Charitableness: In a similar vein, be charitable with your time when possible. If you charge hourly, consider adding a few extra minutes every now and again on the house. Throw in an extra service (like a free estimate or session write-up) or a free item (e-book, podcast, promotional item, etc.) that costs you little. People appreciate generosity and are typically eager to respond in kind. So often, I have heard successful people say that early generosity and their willingness to “pay it forward” made a huge difference in their ability to get ahead.
Cushion: It can be very tempting to run after every opportunity that comes your way or to operate on a shoestring budget in order to survive during your earliest stages. Money is usually at a premium and we do what we can to “get by.” The problem with such thinking is that it can quickly derail you from your long-term goals and force you to push the panic button. Wherever possible, begin with a fiscal cushion. Give yourself the benefit of time to do things the right way to build your brand and your client base. Go into the process with a conservative timetable for success that will allow you to build from the ground up with clarity and confidence. This will also clearly define your services for all of your clients. The last thing that you want is for someone to offer you a quizzical look and say, “What is it that you do again?”

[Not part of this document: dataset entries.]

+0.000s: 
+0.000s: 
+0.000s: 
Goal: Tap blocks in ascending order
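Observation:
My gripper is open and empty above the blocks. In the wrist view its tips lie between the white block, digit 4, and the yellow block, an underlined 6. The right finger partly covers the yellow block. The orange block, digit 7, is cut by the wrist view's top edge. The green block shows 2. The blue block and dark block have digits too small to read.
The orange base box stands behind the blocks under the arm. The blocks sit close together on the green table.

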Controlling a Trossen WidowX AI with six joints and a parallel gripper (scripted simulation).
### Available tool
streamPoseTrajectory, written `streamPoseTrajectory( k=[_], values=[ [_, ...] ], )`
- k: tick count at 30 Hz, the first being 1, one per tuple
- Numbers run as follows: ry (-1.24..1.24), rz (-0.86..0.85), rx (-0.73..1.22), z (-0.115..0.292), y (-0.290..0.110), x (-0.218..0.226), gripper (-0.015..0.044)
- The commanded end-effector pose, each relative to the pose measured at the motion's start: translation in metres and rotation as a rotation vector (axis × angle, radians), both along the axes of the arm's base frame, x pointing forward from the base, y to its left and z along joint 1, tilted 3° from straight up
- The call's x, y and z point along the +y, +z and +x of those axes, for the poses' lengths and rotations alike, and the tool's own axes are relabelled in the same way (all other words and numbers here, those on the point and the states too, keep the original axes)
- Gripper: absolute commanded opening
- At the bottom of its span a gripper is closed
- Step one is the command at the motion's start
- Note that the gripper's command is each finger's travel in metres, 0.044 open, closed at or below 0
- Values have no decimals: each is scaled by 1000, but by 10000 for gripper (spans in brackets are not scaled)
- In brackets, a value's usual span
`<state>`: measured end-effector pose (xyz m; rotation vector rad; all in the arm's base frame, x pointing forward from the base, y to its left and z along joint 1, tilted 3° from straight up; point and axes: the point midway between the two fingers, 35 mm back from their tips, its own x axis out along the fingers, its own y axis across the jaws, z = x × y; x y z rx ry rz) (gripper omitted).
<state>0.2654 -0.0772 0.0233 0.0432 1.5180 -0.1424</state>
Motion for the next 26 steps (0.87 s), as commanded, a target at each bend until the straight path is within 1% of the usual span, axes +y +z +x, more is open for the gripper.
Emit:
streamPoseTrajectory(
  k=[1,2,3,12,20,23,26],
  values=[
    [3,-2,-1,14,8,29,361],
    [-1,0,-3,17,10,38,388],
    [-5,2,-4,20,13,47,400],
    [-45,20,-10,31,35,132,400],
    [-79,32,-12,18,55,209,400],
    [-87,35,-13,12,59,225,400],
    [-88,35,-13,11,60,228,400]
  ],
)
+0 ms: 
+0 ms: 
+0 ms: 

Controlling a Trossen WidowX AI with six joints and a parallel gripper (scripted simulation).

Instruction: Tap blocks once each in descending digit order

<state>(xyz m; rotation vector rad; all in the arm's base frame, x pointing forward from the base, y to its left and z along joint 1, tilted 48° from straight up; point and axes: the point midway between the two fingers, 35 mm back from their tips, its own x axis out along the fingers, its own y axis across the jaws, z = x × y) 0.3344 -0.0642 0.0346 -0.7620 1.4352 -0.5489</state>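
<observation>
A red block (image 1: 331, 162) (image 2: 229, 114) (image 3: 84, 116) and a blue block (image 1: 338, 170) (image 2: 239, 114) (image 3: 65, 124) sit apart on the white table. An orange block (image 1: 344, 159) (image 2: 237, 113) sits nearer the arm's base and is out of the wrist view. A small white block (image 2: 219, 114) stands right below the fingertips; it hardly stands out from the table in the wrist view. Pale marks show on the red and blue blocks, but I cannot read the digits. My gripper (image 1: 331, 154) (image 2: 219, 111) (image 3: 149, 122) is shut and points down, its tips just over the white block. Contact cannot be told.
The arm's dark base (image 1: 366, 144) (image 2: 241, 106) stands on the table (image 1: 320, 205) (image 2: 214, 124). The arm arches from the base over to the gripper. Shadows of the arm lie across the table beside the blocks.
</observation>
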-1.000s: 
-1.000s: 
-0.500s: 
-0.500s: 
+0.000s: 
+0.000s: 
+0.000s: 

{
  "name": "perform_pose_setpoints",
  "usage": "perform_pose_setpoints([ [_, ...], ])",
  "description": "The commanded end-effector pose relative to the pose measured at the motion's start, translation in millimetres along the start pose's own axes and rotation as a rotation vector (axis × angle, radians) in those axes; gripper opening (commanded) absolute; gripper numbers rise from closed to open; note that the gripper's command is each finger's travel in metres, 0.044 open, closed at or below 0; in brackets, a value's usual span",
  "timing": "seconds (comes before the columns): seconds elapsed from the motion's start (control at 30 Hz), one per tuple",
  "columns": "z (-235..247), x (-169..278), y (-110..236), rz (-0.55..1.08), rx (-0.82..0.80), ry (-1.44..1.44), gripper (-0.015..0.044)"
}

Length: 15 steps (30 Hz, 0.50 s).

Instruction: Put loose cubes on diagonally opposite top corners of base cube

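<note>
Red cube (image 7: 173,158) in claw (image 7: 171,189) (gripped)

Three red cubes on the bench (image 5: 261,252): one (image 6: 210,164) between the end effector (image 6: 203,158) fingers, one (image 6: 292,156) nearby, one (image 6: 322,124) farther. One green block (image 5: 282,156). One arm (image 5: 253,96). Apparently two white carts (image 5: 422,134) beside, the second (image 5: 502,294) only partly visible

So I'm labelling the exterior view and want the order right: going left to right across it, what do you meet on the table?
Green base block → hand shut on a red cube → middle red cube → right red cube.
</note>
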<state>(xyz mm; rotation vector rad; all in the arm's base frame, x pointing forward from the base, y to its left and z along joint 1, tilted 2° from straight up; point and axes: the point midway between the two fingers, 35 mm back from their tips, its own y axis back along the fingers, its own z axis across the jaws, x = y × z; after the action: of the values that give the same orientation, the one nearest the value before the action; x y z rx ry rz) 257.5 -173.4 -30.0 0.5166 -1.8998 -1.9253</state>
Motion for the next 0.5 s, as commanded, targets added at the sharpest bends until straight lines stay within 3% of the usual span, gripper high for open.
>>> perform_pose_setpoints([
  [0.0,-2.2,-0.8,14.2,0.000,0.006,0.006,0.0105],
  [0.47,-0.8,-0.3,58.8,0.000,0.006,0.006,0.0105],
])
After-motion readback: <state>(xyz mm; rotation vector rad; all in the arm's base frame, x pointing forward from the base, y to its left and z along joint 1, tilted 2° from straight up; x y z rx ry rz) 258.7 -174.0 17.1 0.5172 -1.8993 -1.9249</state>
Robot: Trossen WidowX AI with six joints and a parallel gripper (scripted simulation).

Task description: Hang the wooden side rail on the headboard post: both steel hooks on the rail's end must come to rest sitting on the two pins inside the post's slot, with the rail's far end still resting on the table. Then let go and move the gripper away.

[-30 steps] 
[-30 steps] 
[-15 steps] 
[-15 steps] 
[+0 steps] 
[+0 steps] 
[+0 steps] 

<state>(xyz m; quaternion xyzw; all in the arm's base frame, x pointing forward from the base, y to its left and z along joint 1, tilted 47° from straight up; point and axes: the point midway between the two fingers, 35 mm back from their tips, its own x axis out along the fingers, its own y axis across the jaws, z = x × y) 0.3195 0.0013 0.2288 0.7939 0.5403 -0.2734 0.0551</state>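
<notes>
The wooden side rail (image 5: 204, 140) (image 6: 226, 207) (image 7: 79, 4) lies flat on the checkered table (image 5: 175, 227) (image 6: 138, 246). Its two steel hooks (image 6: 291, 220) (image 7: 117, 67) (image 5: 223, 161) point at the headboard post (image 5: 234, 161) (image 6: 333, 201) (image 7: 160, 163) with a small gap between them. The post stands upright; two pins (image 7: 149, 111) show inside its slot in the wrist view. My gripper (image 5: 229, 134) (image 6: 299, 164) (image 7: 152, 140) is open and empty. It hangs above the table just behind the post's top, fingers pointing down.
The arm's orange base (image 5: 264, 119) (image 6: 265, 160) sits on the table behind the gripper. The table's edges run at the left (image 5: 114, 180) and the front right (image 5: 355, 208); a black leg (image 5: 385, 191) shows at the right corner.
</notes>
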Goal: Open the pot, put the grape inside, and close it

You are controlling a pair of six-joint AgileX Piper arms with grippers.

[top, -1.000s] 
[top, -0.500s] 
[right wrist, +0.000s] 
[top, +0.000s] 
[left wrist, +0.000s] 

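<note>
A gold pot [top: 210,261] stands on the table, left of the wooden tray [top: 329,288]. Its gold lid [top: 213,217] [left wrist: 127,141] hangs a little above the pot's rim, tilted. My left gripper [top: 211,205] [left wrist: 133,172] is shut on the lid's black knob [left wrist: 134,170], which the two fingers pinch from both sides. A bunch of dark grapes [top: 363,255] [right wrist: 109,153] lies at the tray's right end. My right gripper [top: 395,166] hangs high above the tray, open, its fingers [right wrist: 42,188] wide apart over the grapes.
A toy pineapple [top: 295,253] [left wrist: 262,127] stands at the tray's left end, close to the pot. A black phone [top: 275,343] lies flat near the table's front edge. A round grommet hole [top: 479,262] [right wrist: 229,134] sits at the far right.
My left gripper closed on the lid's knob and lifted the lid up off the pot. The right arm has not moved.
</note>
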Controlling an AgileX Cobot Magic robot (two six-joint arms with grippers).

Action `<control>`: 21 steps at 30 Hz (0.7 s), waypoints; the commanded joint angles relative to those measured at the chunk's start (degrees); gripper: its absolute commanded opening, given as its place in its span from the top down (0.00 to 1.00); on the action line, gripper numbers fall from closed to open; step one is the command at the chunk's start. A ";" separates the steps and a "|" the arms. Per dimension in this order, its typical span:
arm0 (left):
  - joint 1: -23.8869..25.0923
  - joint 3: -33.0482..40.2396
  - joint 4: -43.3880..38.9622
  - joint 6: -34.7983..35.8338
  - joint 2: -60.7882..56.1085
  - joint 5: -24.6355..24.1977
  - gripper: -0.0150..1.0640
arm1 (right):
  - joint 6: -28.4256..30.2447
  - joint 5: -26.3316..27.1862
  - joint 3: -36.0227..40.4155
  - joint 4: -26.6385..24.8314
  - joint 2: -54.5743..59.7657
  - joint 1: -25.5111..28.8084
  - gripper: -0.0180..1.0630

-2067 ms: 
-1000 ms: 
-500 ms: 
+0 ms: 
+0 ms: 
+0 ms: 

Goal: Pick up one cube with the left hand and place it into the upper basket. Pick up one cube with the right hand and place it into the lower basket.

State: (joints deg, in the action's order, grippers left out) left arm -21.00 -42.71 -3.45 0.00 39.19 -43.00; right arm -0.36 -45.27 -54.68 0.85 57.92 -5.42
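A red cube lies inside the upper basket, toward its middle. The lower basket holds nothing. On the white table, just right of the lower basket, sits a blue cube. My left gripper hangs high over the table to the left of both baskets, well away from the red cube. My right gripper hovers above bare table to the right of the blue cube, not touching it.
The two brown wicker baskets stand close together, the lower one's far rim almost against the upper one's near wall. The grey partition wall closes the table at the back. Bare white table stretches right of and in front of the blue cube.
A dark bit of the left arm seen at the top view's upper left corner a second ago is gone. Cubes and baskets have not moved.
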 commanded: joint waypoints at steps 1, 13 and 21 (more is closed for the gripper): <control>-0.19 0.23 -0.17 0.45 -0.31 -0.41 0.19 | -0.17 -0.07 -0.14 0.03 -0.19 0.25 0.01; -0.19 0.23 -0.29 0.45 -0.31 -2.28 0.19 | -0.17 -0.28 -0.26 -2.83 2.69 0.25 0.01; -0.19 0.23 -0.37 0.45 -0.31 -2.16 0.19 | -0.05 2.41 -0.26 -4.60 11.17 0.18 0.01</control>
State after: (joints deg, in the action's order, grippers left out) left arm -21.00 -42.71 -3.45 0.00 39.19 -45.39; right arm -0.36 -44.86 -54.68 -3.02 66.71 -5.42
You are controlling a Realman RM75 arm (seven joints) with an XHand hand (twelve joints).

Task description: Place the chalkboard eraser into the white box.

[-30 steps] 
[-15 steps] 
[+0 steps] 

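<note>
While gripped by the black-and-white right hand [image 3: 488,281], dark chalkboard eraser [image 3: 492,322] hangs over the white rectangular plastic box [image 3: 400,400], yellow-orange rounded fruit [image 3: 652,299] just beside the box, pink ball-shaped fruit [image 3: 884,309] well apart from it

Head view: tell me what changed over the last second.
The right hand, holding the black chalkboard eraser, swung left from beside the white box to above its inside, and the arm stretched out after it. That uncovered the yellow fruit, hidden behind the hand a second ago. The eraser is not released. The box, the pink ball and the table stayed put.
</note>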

As noted at the outset, there is no easy way to be successful in today’s highly competitive work environment. So many people are hawking their wares and services and it can be overwhelming just to get yourself out there, let alone to achieve success. The above strategies have been proven to help people take those first, challenging steps with greater confidence and success. In the spirit of “an apple a day keeps the doctor away,” I encourage you to take your “C’s” early and often to ensure that you begin along a path that will hopefully bring you to the success and fulfillment that you seek.